## What you are asked to do
For each line below, write it out exactly as it appears.
─── Information supplied ───
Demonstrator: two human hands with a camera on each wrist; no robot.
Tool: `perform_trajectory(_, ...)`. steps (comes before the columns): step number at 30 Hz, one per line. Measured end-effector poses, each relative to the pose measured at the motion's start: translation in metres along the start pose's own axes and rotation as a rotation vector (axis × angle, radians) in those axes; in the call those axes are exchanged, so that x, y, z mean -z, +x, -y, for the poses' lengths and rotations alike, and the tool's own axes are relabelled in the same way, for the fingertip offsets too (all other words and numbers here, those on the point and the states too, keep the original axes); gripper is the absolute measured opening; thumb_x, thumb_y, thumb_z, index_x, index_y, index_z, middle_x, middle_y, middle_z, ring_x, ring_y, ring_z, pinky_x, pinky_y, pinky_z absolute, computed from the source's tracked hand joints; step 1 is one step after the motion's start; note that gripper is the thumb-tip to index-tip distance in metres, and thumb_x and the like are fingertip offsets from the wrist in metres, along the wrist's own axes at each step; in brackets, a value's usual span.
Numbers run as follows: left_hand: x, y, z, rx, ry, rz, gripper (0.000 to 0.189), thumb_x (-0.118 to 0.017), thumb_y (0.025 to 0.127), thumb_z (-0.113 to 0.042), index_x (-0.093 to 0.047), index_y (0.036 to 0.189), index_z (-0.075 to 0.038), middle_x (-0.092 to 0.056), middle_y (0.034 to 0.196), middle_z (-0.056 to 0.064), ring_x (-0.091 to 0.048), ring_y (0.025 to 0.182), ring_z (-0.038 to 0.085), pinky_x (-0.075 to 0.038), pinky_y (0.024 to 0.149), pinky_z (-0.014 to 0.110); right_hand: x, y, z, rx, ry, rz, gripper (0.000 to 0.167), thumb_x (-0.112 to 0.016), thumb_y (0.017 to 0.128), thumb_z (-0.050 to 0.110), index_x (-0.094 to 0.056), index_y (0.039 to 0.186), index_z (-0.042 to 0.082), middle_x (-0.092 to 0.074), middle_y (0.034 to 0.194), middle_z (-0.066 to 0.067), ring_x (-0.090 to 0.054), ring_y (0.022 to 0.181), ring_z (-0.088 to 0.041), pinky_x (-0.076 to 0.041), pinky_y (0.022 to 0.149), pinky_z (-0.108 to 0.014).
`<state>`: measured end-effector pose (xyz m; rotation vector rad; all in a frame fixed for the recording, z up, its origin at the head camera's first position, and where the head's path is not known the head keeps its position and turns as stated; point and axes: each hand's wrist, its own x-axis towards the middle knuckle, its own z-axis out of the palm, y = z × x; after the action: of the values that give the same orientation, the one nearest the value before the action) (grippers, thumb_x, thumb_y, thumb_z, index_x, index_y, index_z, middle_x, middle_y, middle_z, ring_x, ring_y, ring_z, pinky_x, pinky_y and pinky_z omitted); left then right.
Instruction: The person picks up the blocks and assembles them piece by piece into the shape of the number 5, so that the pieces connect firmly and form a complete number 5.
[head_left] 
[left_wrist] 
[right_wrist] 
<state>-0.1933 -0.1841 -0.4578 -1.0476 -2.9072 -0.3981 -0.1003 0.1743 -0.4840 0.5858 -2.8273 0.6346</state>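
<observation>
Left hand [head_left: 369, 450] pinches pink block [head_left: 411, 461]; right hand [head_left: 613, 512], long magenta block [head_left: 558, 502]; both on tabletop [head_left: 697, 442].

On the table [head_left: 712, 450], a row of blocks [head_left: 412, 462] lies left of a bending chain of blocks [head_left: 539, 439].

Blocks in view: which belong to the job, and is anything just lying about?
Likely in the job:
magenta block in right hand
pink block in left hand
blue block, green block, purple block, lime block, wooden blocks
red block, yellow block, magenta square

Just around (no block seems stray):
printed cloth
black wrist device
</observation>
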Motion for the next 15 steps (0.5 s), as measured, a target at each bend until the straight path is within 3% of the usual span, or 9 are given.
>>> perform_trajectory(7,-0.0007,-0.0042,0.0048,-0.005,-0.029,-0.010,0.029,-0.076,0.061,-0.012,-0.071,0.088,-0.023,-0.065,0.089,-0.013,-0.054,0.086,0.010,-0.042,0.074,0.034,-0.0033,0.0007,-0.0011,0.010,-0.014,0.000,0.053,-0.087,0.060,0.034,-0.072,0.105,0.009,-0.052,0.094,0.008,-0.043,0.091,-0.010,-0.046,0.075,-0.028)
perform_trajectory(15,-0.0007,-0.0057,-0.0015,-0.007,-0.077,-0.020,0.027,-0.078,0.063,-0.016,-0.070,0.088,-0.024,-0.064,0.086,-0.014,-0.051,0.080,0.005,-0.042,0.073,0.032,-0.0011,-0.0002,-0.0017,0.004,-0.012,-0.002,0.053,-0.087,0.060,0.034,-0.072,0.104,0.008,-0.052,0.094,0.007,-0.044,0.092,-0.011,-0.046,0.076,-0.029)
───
## Response below
Demonstrator: two human hands with a camera on each wrist; no robot.
Tool: `perform_trajectory(_, ...)`. steps (comes before the columns): step number at 30 Hz, one per line. Measured end-effector poses, each relative to the pose measured at the motion's start: translation in metres along the start pose's own axes and rotation as a rotation vector (axis × angle, radians) in those axes; in the call those axes are exchanged, so that x, y, z mean -z, +x, -y, for the poses' lengths and rotations alike, and the tool's own axes are relabelled in the same way, for the fingertip offsets too (all other words and numbers here, those on the point and the states too, keep the original axes); gripper is the absolute measured opening; thumb_x, thumb_y, thumb_z, index_x, index_y, index_z, middle_x, middle_y, middle_z, ring_x, ring_y, ring_z, pinky_x, pinky_y, pinky_z absolute, computed from the source's tracked hand joints; step 1 is one step after the motion's start; note that gripper is the thumb-tip to index-tip distance in metres, and thumb_x and the like are fingertip offsets from the wrist in metres, along the wrist's own axes at each step; in brackets, a value's usual span.
Numbers run as follows: left_hand: x, y, z, rx, ry, rz, gripper (0.000 to 0.189), thumb_x (-0.118 to 0.017), thumb_y (0.025 to 0.127), thumb_z (-0.113 to 0.042), index_x (-0.093 to 0.047), index_y (0.036 to 0.189), index_z (-0.075 to 0.038), middle_x (-0.092 to 0.056), middle_y (0.034 to 0.196), middle_z (-0.056 to 0.064), ring_x (-0.091 to 0.048), ring_y (0.025 to 0.182), ring_z (-0.038 to 0.085), pinky_x (-0.075 to 0.038), pinky_y (0.024 to 0.149), pinky_z (-0.014 to 0.110); right_hand: x, y, z, rx, ry, rz, gripper (0.000 to 0.167), thumb_x (-0.112 to 0.016), thumb_y (0.017 to 0.128), thumb_z (-0.050 to 0.110), index_x (-0.094 to 0.056), index_y (0.039 to 0.186), index_z (-0.042 to 0.082), middle_x (-0.092 to 0.074), middle_y (0.034 to 0.194), middle_z (-0.066 to 0.067), ring_x (-0.090 to 0.054), ring_y (0.022 to 0.181), ring_z (-0.088 to 0.041), pinky_x (-0.076 to 0.041), pinky_y (0.022 to 0.149), pinky_z (-0.108 to 0.014).
`<state>`: measured end-effector pose (xyz m; rotation vector rad; all in a frame fixed for the recording, z up, its origin at the head camera's first position, and where the head's path is not known the head keeps its position and turns as stated; point and axes: each hand's wrist, its own x-axis towards the middle knuckle, its own z-axis out of the palm, y = z × x; after the action: of the values that give the same orientation, the one nearest the value before the action) (grippers, thumb_x, thumb_y, thumb_z, index_x, index_y, index_z, middle_x, middle_y, middle_z, ring_x, ring_y, ring_z, pinky_x, pinky_y and pinky_z omitted); left then right.
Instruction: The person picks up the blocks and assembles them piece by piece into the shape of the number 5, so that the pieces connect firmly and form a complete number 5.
[head_left] 
[left_wrist] 
[right_wrist] 
<state>-0.1933 -0.1841 -0.4578 -1.0476 -2.9072 -0.3981 -0.1003 0.1743 -0.4840 0.5858 -2.8273 0.6346</state>
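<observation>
Left hand [head_left: 369, 450] pinches pink block [head_left: 411, 461]; right hand [head_left: 613, 512], long magenta block [head_left: 558, 502]; both on tabletop [head_left: 697, 442].

On the table [head_left: 712, 450], a row of blocks [head_left: 412, 462] lies left of a bending chain of blocks [head_left: 539, 439].

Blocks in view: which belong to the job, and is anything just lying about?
Likely in the job:
magenta block in right hand
pink block in left hand
blue block, green block, purple block, lime block, wooden blocks
red block, yellow block, magenta square

Just around (no block seems stray):
printed cloth
black wrist device
</observation>
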Motion for the next 15 steps (0.5 s), as measured, a target at each bend until the straight path is within 3% of the usual span, or 9 are given.
>>> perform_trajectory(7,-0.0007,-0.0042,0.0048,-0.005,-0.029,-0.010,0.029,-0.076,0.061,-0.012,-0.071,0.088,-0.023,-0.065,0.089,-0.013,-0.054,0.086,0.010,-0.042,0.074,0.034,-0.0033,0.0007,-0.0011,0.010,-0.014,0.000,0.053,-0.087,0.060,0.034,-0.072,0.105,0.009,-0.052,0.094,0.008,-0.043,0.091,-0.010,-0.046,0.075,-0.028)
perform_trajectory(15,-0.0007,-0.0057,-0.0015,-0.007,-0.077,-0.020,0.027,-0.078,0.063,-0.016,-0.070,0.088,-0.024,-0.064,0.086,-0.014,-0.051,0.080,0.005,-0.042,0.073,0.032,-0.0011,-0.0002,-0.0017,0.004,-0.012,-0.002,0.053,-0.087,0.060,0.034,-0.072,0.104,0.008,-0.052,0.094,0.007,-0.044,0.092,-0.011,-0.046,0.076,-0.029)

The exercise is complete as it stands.